José Luis Ábalos no fue un ministro: fue el fontanero mayor del reino. El hombre que conocía cada tubería del PSOE, cada fuga, cada presión. Secretario de Organización, ministro primero de Fomento y luego de Transportes y confidente de Pedro Sánchez en los días en que el poder aún se construía con pactos en cafeterías y llamadas nocturnas.
Ábalos no llegaba a los sitios: se infiltraba. Y cuando hablaba, no pronunciaba frases, sino claves.
Ábalos, el Carbonerito
Le llamaban como a su padre: El Carbonerito. No por el carbón, sino por Carboneras de Guadazaón, el pueblo conquense que lo vio nacer. Antes de afiliarse al PSOE, lo hizo al PCE en 1976, cuando la política aún se escribía con tinta clandestina. Su familia regentó un negocio de muñecas artesanales y él mismo llegó a ejercer como maestro de enseñanza primaria durante tres meses, antes de que la militancia lo absorbiera por completo.
Durante años, fue el número dos del sanchismo, el ejecutor silencioso, el que hacía el trabajo sucio mientras otros salían en la foto. Pero como todo fontanero que se cree arquitecto, acabó diseñando su propia caída. El caso Koldo (realmente caso PSOE) lo convirtió en protagonista involuntario de una trama que huele a mascarillas, comisiones y favores con factura.
El arte de facturar sin salpicar
Según los datos entregados al Supremo, Ábalos cobró más de 586.000 euros en una década. El PSOE lo retribuía con precisión quirúrgica: como diputado, como miembro de la ejecutiva, como ministro, como gestor de gastos anticipados. Y él, obediente, devolvía parte en forma de donaciones. Un sistema circular, como el agua que entra por un grifo y sale por el desagüe.
Pero la Guardia Civil no se conformó con los números oficiales. La UCO rastreó sus cuentas y encontró un agujero negro: más de 670.000 euros desaparecidos. El dinero estaba, pero no en sus cuentas. ¿A dónde fue? ¿A qué manos llegó? ¿Qué favores compró? Ábalos, como buen fontanero, no responde: se limita a cerrar la llave.
El despacho del garaje
Tras su caída, no se refugió en un retiro dorado. Lo entrevistaron en un despacho improvisado al fondo de un garaje, rodeado de cajas, humedades y muebles viejos. El escenario perfecto para un personaje que pasó de ministro a sospechoso, de estratega a superviviente. Allí, entre trastos, confesó su calvario: Yo ya estoy condenado, dijo. Y no por los jueces, sino por el sistema que lo usó y luego lo arrojó al Grupo Mixto como quien tira una herramienta rota.
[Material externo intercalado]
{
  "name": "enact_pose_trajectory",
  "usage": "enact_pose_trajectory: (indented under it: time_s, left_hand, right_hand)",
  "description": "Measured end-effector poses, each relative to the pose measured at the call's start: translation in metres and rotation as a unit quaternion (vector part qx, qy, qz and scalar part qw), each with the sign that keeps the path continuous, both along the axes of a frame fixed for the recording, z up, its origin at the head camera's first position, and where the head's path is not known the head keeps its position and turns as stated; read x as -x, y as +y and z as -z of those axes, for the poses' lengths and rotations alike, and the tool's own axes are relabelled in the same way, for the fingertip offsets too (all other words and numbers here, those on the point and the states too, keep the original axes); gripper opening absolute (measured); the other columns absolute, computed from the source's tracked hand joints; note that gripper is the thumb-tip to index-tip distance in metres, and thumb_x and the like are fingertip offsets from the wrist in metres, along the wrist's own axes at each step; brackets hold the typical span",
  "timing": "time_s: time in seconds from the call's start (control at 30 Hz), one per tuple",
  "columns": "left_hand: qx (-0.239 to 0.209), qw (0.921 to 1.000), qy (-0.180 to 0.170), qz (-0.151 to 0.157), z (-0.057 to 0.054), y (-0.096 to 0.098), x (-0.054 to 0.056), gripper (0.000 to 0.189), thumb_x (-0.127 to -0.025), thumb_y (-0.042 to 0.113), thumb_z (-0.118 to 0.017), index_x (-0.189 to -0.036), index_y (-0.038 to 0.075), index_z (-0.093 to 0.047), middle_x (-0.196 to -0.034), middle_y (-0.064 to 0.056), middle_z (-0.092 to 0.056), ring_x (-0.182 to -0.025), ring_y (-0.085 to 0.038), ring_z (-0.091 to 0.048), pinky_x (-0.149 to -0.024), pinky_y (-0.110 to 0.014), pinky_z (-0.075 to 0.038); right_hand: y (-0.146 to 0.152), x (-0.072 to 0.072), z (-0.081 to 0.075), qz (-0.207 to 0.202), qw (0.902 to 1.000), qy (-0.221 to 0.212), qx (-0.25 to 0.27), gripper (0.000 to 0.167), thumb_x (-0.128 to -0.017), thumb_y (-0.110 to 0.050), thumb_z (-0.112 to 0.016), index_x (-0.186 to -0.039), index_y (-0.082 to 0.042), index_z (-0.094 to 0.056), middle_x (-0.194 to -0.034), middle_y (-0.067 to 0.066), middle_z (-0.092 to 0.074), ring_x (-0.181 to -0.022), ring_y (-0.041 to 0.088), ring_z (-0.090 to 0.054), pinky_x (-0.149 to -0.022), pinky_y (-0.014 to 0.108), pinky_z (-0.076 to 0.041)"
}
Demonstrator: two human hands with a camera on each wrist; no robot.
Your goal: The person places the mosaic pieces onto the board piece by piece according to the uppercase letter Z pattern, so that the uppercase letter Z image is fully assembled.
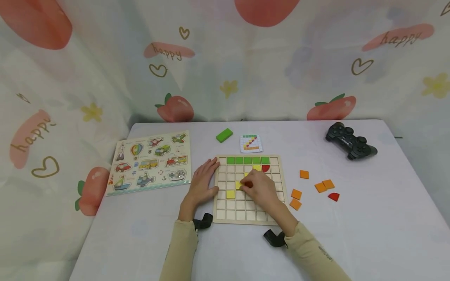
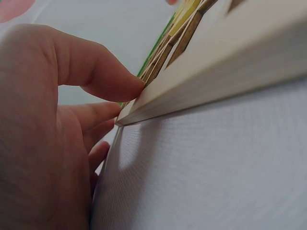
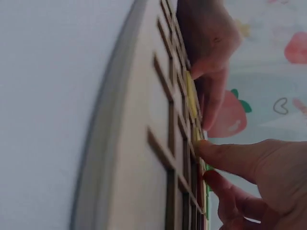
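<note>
A wooden grid board [image 1: 220, 215] lies on the table. Along its left edge rests my left hand [image 1: 202, 181], with fairly straight fingers at the far corner and the thumb touching the frame [image 2: 177, 86]. Over the middle of the grid my right hand [image 1: 261, 188] bends its fingers, thumb and forefinger tips down beside a yellow tile [image 1: 238, 185]. Whether a piece is between those tips is hidden. Another yellow tile [image 1: 230, 194] sits lower left; a third yellow tile [image 1: 257, 168] lies beside a red quarter-round piece [image 1: 265, 168]. Green tiles [image 1: 247, 160] fill part of the top row.
Right of the board lie several orange tiles [image 1: 304, 174] and a loose red quarter-round piece [image 1: 334, 197]. Behind it are a green block [image 1: 224, 135] and a pattern card [image 1: 251, 143]. A picture puzzle board [image 1: 149, 164] lies left; a black game controller [image 1: 350, 140] sits far right.
</note>
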State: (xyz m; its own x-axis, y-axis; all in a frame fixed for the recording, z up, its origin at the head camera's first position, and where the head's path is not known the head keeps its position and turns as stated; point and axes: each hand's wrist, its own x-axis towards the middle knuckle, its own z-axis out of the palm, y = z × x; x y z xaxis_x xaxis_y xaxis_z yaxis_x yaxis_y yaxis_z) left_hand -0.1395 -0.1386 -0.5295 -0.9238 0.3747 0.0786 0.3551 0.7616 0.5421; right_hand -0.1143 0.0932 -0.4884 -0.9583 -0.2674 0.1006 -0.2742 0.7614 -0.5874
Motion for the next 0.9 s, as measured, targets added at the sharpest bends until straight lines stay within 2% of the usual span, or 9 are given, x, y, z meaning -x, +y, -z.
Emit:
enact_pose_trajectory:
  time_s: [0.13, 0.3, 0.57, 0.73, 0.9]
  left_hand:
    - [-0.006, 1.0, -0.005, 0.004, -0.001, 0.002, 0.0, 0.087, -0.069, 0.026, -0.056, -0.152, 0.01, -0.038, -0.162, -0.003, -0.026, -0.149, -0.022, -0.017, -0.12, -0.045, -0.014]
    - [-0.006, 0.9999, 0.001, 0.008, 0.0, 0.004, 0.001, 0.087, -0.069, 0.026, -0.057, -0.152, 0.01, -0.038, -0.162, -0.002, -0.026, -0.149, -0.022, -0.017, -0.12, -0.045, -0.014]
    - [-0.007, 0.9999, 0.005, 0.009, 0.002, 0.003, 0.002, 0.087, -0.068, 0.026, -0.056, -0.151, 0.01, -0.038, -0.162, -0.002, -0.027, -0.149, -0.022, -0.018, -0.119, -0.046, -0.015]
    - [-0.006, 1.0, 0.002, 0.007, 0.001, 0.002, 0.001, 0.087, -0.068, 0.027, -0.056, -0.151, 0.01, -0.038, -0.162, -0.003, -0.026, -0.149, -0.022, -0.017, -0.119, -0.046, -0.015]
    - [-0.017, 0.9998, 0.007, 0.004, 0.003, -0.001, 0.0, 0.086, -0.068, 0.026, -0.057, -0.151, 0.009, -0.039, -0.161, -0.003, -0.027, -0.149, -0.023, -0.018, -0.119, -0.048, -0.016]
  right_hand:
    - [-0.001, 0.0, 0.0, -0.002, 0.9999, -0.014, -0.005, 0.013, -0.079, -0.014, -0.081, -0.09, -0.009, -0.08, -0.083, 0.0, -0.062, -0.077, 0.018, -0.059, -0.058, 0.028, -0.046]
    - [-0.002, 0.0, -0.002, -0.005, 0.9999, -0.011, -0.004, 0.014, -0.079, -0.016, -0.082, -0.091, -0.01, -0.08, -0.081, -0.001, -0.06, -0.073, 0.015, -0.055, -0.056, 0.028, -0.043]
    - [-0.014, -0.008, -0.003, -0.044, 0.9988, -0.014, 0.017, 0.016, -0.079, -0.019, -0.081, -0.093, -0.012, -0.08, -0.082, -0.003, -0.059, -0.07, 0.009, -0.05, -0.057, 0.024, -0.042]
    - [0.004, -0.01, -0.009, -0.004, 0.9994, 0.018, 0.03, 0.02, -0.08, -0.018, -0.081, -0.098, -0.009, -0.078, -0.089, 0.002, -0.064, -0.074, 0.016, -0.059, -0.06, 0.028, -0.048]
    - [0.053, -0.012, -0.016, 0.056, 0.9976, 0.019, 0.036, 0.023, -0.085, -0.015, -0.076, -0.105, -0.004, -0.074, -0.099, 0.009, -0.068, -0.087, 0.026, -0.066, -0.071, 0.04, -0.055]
El PSOE tardó 16 meses en expulsarlo. Lo mantuvo en suspensión, como quien guarda una bomba en el cajón por si algún día hace falta. Y cuando el escándalo de Santos Cerdán amenazó con incendiar Ferraz, Ábalos se convirtió en cortina de humo. Lo echaron con solemnidad, como si el problema fuera él y no el sistema que lo fabricó.
Lo que deja Ábalos, el Carbonerito
Ábalos —oclócrata de manual— no deja leyes memorables ni discursos brillantes. Deja audios, transferencias, cientos de sinvergonzonadas y un silencio incómodo. Fue el hombre que hizo posible el ascenso de Sánchez, que tejió alianzas, que controló el aparato. Y cuando quiso cobrar por todo lo que sabía, descubrió que el poder no paga con gratitud, sino con olvido.
Hoy, su nombre es sinónimo de corrupción funcional: esa que no se grita, pero se practica. Esa que no se firma, pero se factura. Esa que no se denuncia, porque todos la necesitan. Ábalos fue el fontanero del sanchismo y como todo buen fontanero, sabía dónde estaban las fugas. El problema es que, al final, la fuga fue él.